Camping at Mount Katherine mine, a mine that was known to be salted and sold for a good price while containing little gold, we found some gold but not enough to hold us. Deciding to move to the Mount Remarkable group of mines, still on Yerilla station, we called in at the homestead and presented the owner with a gold nugget in thanks for letting us stay.

Anyone planning to spend time on a station should seek permission or risk being told in no uncertain terms to move on. If we find gold on a property we like to thank the owner with a nugget and in this way are welcomed back.

It is surprising how many people do not even ask permission and few are the property owners who are presented with a nugget. A list of property owners and their phone numbers is available at the Mines Department, and homestead locations are marked on all maps.

At Mount Remarkable we found more gold on the edge of the dry salt lake but moved north for the last few weeks of our trip. We finished the season where it had begun, near Murrin Murrin. The weather was now getting windy but most days were warm and sunny.

Gerry found a patch and chained it for a nice tally. Cheryl and myself found nuggets scattered here and there, nothing big but it all added up. Then Cheryl found a nugget that weighed just under half-an-ounce. That put us over the kilo of gold for the season.

Our total for 16 weeks of holiday was 1032 grams of bright, beautiful gold, more than enough to pay for our adventure into the wonderful desert goldfields of WA.

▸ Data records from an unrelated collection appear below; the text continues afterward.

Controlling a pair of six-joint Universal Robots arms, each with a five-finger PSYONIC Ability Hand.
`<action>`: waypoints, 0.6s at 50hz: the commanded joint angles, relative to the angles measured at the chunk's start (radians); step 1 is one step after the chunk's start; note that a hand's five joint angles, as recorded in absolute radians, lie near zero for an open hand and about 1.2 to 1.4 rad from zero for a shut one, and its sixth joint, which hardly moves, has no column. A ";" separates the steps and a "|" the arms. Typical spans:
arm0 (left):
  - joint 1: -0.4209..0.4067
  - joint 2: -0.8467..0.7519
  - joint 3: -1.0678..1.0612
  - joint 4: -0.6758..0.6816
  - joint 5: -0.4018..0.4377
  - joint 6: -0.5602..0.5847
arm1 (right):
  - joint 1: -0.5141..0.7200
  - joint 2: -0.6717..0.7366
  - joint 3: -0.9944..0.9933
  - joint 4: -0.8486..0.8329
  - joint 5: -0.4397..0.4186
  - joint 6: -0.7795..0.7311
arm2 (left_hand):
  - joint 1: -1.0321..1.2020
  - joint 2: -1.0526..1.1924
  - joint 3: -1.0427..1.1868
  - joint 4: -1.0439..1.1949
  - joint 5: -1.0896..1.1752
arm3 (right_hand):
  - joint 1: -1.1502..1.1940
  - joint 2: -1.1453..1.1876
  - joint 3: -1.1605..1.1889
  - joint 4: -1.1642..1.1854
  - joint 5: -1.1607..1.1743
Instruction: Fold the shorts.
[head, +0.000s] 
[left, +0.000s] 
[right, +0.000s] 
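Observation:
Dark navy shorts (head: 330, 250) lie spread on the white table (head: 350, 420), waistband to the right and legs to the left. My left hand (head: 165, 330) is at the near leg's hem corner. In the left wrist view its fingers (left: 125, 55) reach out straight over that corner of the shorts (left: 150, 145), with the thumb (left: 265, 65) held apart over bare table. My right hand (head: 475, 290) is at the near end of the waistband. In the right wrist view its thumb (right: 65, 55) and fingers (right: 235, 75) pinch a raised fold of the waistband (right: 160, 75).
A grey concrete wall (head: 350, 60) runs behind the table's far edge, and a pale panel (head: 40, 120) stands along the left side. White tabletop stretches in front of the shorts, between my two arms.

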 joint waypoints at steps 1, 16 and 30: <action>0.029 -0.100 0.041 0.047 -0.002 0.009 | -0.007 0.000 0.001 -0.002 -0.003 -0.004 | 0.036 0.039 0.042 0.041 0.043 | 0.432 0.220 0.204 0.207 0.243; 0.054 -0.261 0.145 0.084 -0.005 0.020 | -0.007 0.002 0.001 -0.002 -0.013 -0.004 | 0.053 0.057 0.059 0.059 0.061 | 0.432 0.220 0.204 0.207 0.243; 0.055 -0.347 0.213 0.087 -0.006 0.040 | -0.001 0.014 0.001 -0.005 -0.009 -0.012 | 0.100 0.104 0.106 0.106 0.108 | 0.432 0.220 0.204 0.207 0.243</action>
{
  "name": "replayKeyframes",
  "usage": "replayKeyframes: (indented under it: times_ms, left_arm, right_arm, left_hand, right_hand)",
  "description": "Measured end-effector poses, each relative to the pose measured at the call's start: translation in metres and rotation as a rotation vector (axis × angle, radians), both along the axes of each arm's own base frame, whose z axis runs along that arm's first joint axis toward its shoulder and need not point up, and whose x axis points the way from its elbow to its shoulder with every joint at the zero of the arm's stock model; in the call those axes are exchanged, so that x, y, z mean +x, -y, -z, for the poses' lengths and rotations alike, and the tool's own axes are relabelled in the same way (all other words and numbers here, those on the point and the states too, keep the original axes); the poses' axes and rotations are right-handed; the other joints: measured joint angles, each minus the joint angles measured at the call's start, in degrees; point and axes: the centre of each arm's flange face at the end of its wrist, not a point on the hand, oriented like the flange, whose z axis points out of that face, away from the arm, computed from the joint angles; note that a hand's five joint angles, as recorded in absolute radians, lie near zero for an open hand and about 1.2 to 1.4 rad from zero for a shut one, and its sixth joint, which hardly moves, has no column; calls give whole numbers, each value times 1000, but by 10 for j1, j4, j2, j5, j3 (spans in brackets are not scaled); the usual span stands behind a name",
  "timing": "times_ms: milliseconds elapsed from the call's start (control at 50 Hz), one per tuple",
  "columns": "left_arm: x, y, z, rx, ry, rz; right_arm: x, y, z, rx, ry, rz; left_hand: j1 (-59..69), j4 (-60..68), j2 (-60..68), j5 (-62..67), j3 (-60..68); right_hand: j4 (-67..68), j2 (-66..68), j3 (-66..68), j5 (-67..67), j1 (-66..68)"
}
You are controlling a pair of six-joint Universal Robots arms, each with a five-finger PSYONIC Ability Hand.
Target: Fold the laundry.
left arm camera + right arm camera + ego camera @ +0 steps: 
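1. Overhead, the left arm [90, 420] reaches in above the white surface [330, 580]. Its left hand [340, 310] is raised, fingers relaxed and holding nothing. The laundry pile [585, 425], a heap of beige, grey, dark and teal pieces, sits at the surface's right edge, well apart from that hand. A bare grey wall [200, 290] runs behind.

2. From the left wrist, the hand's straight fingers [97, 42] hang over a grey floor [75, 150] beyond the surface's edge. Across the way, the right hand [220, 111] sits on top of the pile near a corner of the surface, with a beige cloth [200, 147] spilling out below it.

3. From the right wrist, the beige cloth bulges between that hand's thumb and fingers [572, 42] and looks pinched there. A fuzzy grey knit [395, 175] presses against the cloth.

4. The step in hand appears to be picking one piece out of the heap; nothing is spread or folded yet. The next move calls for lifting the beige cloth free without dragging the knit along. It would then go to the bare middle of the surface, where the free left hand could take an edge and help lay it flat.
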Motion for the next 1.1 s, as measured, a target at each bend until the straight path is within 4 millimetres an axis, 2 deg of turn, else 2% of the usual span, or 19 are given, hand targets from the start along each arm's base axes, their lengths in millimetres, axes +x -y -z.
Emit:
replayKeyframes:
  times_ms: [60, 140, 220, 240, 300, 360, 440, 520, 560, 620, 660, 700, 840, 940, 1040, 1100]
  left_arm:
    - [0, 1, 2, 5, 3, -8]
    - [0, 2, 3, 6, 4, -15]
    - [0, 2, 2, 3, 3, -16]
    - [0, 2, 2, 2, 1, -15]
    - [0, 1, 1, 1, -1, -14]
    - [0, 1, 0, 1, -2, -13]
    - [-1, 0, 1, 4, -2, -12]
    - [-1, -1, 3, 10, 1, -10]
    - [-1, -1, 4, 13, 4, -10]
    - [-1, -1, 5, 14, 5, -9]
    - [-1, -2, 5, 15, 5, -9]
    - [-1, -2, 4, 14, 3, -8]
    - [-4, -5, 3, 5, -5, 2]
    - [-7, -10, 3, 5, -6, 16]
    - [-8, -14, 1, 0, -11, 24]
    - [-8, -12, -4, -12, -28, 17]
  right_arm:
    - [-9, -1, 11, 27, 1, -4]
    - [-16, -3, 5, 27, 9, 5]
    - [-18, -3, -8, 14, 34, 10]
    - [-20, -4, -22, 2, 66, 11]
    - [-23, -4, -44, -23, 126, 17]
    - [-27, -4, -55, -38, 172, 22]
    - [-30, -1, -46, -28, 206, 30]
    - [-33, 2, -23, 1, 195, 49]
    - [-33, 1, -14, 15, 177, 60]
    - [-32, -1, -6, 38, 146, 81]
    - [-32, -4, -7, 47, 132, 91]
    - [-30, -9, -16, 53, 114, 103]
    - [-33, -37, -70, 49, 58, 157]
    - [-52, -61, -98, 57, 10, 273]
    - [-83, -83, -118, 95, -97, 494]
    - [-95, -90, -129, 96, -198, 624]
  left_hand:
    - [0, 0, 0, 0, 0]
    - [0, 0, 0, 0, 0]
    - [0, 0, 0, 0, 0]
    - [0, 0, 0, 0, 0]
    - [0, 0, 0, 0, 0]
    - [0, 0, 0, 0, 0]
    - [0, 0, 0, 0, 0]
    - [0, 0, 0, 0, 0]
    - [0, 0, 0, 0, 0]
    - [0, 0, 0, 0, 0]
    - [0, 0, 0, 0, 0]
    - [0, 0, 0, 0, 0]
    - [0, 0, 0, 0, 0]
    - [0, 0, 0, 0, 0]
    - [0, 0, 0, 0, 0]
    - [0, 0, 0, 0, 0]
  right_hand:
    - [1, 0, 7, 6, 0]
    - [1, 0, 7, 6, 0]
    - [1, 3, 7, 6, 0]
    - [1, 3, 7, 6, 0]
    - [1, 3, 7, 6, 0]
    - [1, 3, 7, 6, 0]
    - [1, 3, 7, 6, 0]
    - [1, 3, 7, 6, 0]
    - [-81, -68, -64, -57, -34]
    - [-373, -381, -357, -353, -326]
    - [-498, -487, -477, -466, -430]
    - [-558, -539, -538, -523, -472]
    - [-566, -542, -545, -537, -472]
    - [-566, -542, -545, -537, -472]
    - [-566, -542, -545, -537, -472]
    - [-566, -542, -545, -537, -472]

How To Become A Gold Prospector

Gold nuggets can be found in every state and territory of Australia but to be successful you will need the right equipment. We use only Minelab SD2200D gold detectors fitted with audio boosters. We have special purpose search coils from Coiltek to ensure we can handle any type of ground mineralisation. Both companies are located in Adelaide.

Many retired couples spend their winters on the WA or Queensland goldfields. Some are secretive and quietly return to a good area each year by themselves, but most are happy to be part of a group and share the fun of finding nuggets to subsidise their trip.

For those who have never experienced the Outback away from the tourist traps and well-worn tracks there are plenty of tag-along and fully-catered trip operators in every state who can take you out and show you how to find gold. Many people who start this way soon become very good at finding gold. Another way is to join a detector club and learn from them. I would urge the inexperienced to do both; you can’t have too much knowledge. And if you should decide to spend your winters in the Outback finding gold, prepare to be amazed – every day.